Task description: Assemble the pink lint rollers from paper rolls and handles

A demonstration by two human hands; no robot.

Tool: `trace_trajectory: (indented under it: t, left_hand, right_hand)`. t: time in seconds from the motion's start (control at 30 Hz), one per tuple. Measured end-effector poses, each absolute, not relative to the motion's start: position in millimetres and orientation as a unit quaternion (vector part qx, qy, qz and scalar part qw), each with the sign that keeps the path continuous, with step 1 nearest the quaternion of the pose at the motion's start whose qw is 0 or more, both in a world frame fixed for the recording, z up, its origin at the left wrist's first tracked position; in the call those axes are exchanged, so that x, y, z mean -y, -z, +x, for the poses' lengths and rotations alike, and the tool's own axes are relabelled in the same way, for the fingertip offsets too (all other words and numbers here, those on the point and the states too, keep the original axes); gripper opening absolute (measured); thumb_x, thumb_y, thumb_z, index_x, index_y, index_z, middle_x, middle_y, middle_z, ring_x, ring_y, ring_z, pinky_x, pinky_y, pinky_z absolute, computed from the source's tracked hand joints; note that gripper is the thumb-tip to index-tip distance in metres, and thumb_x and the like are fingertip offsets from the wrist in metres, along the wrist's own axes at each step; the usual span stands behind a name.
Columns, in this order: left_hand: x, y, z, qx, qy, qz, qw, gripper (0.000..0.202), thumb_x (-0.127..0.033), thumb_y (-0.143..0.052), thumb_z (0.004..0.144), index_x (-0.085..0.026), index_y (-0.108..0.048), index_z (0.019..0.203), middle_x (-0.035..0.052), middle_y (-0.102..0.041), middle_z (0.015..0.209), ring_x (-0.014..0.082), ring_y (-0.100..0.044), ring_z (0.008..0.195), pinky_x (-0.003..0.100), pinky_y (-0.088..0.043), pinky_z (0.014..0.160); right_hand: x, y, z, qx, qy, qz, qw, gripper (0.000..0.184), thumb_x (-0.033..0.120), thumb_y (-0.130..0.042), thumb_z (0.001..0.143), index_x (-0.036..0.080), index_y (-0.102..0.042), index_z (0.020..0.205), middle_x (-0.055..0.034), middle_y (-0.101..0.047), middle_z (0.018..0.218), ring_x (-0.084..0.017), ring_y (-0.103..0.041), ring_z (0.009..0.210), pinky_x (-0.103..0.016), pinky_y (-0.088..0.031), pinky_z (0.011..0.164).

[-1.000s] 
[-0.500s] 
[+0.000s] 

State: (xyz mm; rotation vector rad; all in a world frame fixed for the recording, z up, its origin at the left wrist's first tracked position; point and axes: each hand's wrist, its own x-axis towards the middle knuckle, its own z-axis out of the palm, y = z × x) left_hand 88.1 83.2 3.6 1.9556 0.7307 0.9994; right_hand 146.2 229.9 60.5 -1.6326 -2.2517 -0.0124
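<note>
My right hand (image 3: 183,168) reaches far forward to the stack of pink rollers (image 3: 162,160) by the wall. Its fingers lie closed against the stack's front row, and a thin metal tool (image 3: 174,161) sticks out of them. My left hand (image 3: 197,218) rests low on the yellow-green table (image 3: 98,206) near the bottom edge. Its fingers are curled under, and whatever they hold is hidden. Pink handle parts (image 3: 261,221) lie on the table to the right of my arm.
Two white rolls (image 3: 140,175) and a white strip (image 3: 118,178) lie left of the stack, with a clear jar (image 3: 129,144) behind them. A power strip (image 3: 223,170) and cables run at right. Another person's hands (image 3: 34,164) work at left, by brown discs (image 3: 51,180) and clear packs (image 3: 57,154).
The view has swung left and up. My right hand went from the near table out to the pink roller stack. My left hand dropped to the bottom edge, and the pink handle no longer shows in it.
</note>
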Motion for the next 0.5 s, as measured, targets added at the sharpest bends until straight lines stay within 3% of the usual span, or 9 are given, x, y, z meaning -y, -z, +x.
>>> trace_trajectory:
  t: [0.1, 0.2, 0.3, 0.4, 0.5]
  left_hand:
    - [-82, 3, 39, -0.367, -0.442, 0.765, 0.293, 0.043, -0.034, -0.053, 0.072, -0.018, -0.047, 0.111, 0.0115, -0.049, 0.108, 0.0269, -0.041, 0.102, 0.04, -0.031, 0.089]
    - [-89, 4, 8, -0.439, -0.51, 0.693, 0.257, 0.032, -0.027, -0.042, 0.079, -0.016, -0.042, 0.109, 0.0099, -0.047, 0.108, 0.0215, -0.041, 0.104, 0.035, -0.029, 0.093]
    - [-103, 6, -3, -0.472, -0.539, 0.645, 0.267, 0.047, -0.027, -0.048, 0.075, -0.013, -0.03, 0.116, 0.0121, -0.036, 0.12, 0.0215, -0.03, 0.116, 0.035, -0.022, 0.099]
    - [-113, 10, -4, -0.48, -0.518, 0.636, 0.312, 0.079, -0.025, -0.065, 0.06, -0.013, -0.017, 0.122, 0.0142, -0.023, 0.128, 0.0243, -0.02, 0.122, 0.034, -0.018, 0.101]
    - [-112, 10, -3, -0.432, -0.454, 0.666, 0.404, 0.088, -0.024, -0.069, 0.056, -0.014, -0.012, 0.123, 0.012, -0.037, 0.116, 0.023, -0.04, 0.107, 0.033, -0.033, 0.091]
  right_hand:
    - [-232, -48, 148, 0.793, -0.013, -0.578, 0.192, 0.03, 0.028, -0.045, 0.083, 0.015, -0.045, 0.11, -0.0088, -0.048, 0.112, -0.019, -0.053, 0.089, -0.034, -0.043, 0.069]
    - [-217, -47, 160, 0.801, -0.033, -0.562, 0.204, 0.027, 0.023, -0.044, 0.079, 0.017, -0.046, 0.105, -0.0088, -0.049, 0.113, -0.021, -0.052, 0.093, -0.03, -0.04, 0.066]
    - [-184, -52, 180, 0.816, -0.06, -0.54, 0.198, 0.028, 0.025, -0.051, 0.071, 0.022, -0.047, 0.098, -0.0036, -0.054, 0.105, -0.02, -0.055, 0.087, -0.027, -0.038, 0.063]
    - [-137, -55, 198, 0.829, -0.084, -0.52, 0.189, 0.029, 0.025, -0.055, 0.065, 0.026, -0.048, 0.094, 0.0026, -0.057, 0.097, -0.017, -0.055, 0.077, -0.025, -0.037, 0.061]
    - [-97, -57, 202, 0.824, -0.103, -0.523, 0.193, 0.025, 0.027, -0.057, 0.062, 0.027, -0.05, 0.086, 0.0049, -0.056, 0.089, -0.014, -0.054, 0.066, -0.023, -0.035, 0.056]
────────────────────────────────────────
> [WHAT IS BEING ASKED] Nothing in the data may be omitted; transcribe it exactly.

> [ANSWER BOX]
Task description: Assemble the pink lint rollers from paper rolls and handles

A demonstration by two human hands; no robot.

Tool: `trace_trajectory: (indented under it: t, left_hand, right_hand)`. t: time in seconds from the motion's start (control at 30 Hz), one per tuple. Measured end-effector poses, each absolute, not relative to the motion's start: position in millimetres and orientation as a unit quaternion (vector part qx, qy, qz and scalar part qw), each with the sign that keeps the path continuous, with step 1 nearest the quaternion of the pose at the motion's start whose qw is 0 or more, both in a world frame fixed for the recording, z up, its origin at the left wrist's first tracked position; in the call those axes are exchanged, so that x, y, z mean -y, -z, +x, for the poses' lengths and rotations alike, and the tool's own axes are relabelled in the same way, for the fingertip offsets too (all other words and numbers here, those on the point and the states too, keep the original axes); gripper opening absolute (measured); thumb_x, thumb_y, thumb_z, index_x, index_y, index_z, middle_x, middle_y, middle_z, ring_x, ring_y, ring_z, pinky_x, pinky_y, pinky_z absolute, computed from the source's tracked hand joints; note that gripper is the thumb-tip to index-tip distance in metres, and thumb_x and the like are fingertip offsets from the wrist in metres, along the wrist's own axes at each step; the usual span stands behind a name.
Columns, in this order: left_hand: x, y, z, qx, qy, qz, qw, gripper (0.000..0.202), thumb_x (-0.127..0.033), thumb_y (-0.143..0.052), thumb_z (0.004..0.144), index_x (-0.085..0.026), index_y (-0.108..0.048), index_z (0.019..0.203), middle_x (-0.035..0.052), middle_y (-0.102..0.041), middle_z (0.015..0.209), ring_x (-0.014..0.082), ring_y (-0.100..0.044), ring_z (0.008..0.195), pinky_x (-0.003..0.100), pinky_y (-0.088..0.043), pinky_z (0.014..0.160); right_hand: x, y, z, qx, qy, qz, qw, gripper (0.000..0.184), thumb_x (-0.033..0.120), thumb_y (-0.130..0.042), thumb_z (0.001..0.143), index_x (-0.036..0.080), index_y (-0.102..0.042), index_z (0.020..0.205), middle_x (-0.055..0.034), middle_y (-0.101..0.047), middle_z (0.018..0.218), ring_x (-0.084..0.017), ring_y (-0.103..0.041), ring_z (0.009..0.210), pinky_x (-0.103..0.016), pinky_y (-0.088..0.031), pinky_z (0.011..0.164).

[-1.000s] 
[-0.500s] 
[+0.000s] 

State: (xyz mm; rotation vector rad; all in a world frame fixed for the recording, z up, its origin at the left wrist's first tracked position; point and axes: each hand's wrist, its own x-axis towards the middle knuckle, its own z-axis out of the palm, y = z × x) left_hand 88.1 83.2 3.6 1.9556 0.7307 0.9994; right_hand 146.2 229.9 60.5 -1.6326 -2.2517 -0.0124
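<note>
My right hand (image 3: 183,168) reaches far forward to the stack of pink rollers (image 3: 162,160) by the wall. Its fingers lie closed against the stack's front row, and a thin metal tool (image 3: 174,161) sticks out of them. My left hand (image 3: 197,218) rests low on the yellow-green table (image 3: 98,206) near the bottom edge. Its fingers are curled under, and whatever they hold is hidden. Pink handle parts (image 3: 261,221) lie on the table to the right of my arm.
Two white rolls (image 3: 140,175) and a white strip (image 3: 118,178) lie left of the stack, with a clear jar (image 3: 129,144) behind them. A power strip (image 3: 223,170) and cables run at right. Another person's hands (image 3: 34,164) work at left, by brown discs (image 3: 51,180) and clear packs (image 3: 57,154).
The view has swung left and up. My right hand went from the near table out to the pink roller stack. My left hand dropped to the bottom edge, and the pink handle no longer shows in it.
</note>
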Motion for the next 0.5 s, as measured, targets added at the sharpest bends until straight lines stay within 3% of the usual span, or 9 are given, x, y, z meaning -y, -z, +x.
>>> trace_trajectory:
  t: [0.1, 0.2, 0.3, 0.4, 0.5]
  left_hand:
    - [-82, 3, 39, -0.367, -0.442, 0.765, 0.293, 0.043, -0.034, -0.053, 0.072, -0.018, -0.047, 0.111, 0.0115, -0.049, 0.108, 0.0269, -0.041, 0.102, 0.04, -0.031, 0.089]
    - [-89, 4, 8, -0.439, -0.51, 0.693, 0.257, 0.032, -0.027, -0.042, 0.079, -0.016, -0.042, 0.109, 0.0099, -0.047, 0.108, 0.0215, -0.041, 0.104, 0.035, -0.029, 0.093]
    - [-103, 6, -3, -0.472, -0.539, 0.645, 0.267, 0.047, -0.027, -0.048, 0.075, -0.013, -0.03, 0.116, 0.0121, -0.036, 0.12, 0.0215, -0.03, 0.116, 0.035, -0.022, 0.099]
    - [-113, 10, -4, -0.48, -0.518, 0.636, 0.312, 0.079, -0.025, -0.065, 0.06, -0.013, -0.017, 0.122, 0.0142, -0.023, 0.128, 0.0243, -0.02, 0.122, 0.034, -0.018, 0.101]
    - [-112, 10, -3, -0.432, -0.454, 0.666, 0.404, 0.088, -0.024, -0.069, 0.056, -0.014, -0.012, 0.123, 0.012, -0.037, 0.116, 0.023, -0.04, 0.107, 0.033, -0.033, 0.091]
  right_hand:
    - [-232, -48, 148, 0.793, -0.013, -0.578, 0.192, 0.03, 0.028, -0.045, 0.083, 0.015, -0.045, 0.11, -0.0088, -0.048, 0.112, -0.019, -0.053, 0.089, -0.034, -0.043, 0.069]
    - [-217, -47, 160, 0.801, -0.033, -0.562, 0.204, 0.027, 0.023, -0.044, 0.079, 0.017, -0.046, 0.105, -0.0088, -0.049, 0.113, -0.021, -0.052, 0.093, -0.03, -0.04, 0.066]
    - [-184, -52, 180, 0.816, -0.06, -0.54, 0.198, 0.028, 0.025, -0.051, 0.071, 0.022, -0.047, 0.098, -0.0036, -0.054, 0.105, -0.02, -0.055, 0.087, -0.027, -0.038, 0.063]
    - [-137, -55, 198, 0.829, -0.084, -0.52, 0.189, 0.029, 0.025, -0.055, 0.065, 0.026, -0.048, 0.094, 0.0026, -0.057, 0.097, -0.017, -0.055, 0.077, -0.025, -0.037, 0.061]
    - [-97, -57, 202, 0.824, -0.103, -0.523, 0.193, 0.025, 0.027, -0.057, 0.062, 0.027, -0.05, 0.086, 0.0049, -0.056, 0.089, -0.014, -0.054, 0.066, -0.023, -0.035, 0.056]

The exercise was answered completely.